As strides are made to elucidate the full potential of organic acid analysis and its clinical applications, obtaining consistent, accurate and precise results are critical in defining the value of this test. Recently, an alternative method of analysis, LC/MS/MS (Liquid Chromatography/Tandem Mass Spectrometry) has been applied for the functional assessment of urinary organic acids. The question now is which methodology, GC/MS or LC/MS/MS, is superior in yielding consistent, accurate, and precise results? Also in question is which method of urine collection is best suited for retaining organic acid stability during transport. Now we have the option of sending the testing laboratory a dried urine sample. Does drying the urine sample ensure superior analyte recovery? Answers to these questions were investigated in a thoroughly thought-out experimental design using one urine sample; split, spiked and sent to another lab that utilizes LC/MS/MS technology for the functional assessment of organic acids.

The results of this study were conclusive. The most accurate and precise method of organic acid analysis proved to be GC/MS. LC/MS/MS analysis offered by the other lab, promoted as a means of "replacing less accurate GC/MS methods," showed substantially higher variability than that of GC/MS. Coefficients of Variation (a measurement of an assay's reproducibility) were more than four times higher with LC/MS/MS. Moreover, many of the organic acid values obtained from LC/MS/MS analysis exceeded generally accepted limits of random error. On the other hand, GC/MS analysis yielded analyte values with accuracy and precision consistent with its reputation in clinical chemistry. Miller et al., showed a 30% increase in methylmalonate in individuals demonstrating the defective enzyme, TCII. GC/MS methodology was used in this metabolite assay. In order to monitor this SNP, CV values much less than 30% were required for a competent assay. LC/MS/MS results of methylmalonate, in our study, revealed a CV of 45.9% while GC/MS netted an 8.1% CV.

In addition, comparing the results from the sample collection technique, there was a decided advantage over utilizing the dried urine sample from collection strips vs. that from a liquid sample. Liquid urine analysis repeatedly showed dramatic degradation for certain chemically unstable compounds, despite the use of a preservative. The dried urine from collection strips, however, was accurately and precisely measured without degradation of key metabolites.

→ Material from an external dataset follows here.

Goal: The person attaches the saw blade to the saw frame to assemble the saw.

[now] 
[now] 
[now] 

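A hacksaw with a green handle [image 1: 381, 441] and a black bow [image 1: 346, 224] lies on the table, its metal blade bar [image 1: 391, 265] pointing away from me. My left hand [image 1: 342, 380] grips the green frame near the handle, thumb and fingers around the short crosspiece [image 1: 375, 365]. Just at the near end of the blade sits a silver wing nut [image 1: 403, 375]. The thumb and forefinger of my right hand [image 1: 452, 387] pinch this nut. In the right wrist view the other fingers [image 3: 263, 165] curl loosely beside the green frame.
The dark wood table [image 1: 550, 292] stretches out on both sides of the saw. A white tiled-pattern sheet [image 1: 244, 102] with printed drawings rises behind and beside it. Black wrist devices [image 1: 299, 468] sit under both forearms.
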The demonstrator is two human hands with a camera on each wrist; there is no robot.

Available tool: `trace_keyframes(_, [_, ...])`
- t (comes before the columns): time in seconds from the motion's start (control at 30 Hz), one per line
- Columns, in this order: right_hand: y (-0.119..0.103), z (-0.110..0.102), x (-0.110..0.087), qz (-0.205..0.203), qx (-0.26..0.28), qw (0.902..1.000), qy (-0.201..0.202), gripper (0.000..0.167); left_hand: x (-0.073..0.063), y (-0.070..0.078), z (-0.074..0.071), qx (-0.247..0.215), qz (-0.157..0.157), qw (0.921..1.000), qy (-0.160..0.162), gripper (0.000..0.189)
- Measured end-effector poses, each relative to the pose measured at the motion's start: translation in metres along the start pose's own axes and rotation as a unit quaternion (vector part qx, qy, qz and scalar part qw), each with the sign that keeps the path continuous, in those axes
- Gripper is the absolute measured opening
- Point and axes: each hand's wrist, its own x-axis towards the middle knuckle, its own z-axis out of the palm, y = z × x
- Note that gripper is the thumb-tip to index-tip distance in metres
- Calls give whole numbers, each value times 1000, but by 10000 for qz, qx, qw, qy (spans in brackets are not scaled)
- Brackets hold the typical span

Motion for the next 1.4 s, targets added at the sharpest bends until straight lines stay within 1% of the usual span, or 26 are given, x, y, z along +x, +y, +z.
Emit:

GC/MS vs. LC/MS/MS Organic Acids Analysis

A Brief Review of the Literature

The first step in the development of an assay is to determine what is to be measured, and by what means it will be accomplished. When in search of the most effective means of measuring urinary organic acids, it is abundantly clear from the literature that the gold standard for doing so is by GC/MS. However, there is great appeal in the possibility of quantifying the same analytes via LC/MS/MS. While a review of the scientific literature will provide sources to justify the measurement of nearly every relevant organic acid by GC/MS, (4-18) only a handful of different organic acids have been successfully quantified by LC/MS/MS. (19-24)

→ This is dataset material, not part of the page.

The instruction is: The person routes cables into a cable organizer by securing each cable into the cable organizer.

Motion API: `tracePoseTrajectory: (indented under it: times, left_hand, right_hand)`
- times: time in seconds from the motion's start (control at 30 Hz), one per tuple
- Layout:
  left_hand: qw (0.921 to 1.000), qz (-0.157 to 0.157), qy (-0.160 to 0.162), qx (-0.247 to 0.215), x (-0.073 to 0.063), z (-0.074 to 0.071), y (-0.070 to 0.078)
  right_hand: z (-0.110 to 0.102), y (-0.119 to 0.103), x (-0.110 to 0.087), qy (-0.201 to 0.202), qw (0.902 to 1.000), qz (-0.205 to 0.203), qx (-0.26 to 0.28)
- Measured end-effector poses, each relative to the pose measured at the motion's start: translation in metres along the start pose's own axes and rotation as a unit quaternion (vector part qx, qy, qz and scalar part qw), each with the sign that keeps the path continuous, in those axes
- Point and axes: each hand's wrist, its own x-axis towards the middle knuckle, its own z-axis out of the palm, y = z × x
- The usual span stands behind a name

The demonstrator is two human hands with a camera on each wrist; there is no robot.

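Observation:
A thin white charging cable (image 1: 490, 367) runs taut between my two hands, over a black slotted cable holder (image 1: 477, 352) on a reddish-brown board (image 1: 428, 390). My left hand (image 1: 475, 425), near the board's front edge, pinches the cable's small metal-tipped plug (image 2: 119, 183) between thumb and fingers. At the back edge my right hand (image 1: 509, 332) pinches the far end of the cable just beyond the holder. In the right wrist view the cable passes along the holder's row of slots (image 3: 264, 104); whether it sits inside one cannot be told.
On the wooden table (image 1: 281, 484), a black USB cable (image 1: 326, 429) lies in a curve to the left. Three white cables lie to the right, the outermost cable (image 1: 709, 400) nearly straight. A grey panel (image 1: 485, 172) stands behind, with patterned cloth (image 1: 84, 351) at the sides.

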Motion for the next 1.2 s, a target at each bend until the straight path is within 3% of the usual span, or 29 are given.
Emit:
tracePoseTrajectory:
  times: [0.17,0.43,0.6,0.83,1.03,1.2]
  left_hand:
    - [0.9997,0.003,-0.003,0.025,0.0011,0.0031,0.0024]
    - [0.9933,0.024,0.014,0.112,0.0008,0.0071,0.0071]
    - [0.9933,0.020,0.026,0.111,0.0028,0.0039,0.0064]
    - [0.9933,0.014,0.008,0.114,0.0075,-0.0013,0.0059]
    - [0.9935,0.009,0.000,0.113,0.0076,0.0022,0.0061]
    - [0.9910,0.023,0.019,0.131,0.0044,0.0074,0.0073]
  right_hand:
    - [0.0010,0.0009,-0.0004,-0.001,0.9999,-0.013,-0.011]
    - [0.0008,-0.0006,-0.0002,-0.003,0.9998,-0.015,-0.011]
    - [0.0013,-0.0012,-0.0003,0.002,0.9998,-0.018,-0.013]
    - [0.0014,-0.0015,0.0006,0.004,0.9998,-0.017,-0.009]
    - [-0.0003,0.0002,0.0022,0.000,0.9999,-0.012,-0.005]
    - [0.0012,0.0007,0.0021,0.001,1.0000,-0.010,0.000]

Kushnir (19) and Magera (20) each measured-methylmalonate (MMA) in urine samples by LC/MS/MS. Magera also investigated LC/MS/MS analysis of homovanillate (HVA), however, required a much different method to do so; the latter did not require chemical derivatization, via a butyl ester, prior to analysis. (21) This difference may suggest a difficultly in developing one method of analysis to quantify an entire panel of organic acids using LC/MS/MS methodology. There are a few literature sources, in addition to these, reviewing a very limited number of organic acids by LC/MS/MS, but lacking any clear success in quantifying a multitude of organic acids simultaneously. The most comprehen-sive panel, as found in chemistry literature, was accomplished by a group led by Dr. James Pitt generating an assay for 78 compounds of which only 30 comprised a variety of organic acids, and only a handful of these, representing metabolites commonly found on functional organic acid profiles. Pitt's analysis was performed using a tandem mass spectrometer (MS/MS), without employing the LC apparatus. (24) When personally asked about his success, Pitt readily admitted that he was not able to achieve successful quantitation for some organic acids due to a diversity of difficulties. The assay was an excellent screening method for some of the 30 organic acids, but he personally recommended GC/MS for quantitative analysis.

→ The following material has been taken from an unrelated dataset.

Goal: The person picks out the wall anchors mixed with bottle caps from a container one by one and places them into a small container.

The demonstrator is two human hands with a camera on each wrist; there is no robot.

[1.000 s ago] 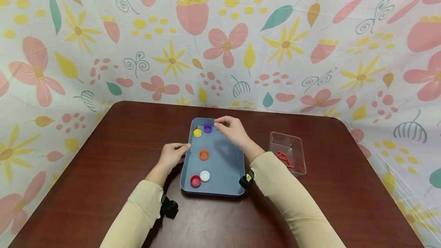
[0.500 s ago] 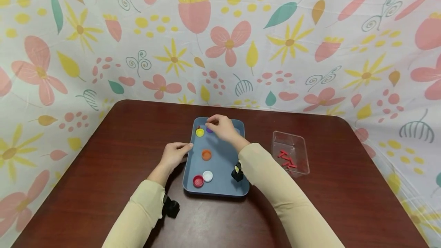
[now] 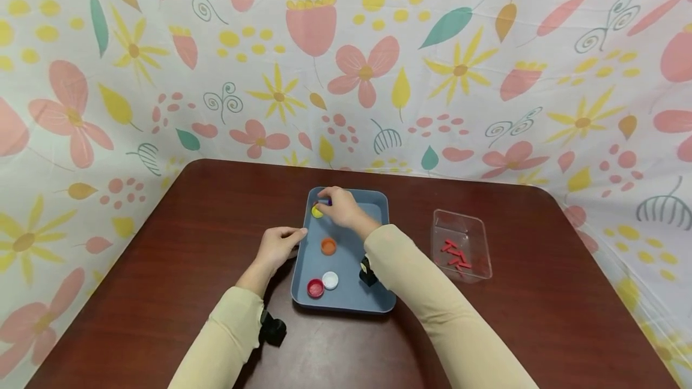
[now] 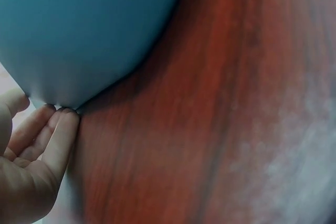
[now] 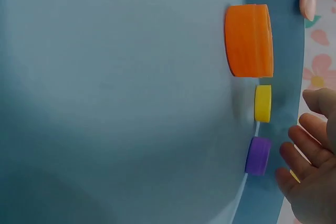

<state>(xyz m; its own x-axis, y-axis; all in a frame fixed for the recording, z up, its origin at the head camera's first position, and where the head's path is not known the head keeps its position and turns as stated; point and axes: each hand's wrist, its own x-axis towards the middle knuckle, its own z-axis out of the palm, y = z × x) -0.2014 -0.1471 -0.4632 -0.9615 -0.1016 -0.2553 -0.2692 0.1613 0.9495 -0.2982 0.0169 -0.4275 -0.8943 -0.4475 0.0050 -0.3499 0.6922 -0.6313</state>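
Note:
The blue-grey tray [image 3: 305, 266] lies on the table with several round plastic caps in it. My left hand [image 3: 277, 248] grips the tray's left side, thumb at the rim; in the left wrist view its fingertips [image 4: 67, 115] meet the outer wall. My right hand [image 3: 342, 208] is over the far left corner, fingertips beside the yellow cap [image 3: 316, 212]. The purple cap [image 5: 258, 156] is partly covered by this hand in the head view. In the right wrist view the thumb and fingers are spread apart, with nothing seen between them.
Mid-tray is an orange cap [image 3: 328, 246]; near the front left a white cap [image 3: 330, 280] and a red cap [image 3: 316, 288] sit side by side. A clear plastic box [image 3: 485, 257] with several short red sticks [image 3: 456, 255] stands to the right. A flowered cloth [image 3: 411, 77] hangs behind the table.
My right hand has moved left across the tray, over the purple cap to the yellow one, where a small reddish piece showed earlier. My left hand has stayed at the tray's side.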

Specifically targeted, some organic acids can be analyzed via LC/MS/MS incredibly quickly without sacrificing the quality of the results. Unfortunately, the prospect of simultaneously analyzing the dozens of diverse organic acids needed for these purposes would likely leave many in sub-optimal conditions. If this were the case, higher levels of variability and inaccuracy may result. Magera (21) was able to generate coefficients of variation (CV) for HVA of less than 12% when assaying solely for HVA, but our comparison study showed an LC/MS/MS CV of 43.0%, and a GC/MS CV of 4.8%. Likely, HVA can only be optimized for LC/MS/MS when the procedure's parameters are narrowed in on those optimal for HVA, at which point the successful analysis of other organic acids may be somewhat compromised.

The overriding advantage as reported in clinical chemistry in LC/MS/MS methodology is speed and efficiency, as opposed to the quality of the results obtained in the analysis. The results from GC/MS, on the other hand, are known to be of high quality, but the number of samples run per instrument is relatively low, as the run times are usually much longer--ranging from 30-45 minutes. However, GC/MS is established for its ability to quantify a host of organic acids simultaneously, with some research groups reporting well over 100 metabolically important compounds via this method. (4-18) More importantly, these sources cite success in quantifying many organic acids with great accuracy and precision. In addition, some of the most frequently published authors on both GC/MS and LC/MS/MS analysis of organic acids were asked in our survey, which method is preferable for quantitative organic acid profiles. None of the researchers asked deferred to LC/MS/MS, although many spoke of its future potential in many areas. Dr. Rashed, for example, Head of a Metabolic Screening Lab and author of many papers on GC and LC applications including that for MS/MS, (25) replied in response to our survey, "if we're talking about organic acids, then GC/MS would beat LC/MS/MS hands down!"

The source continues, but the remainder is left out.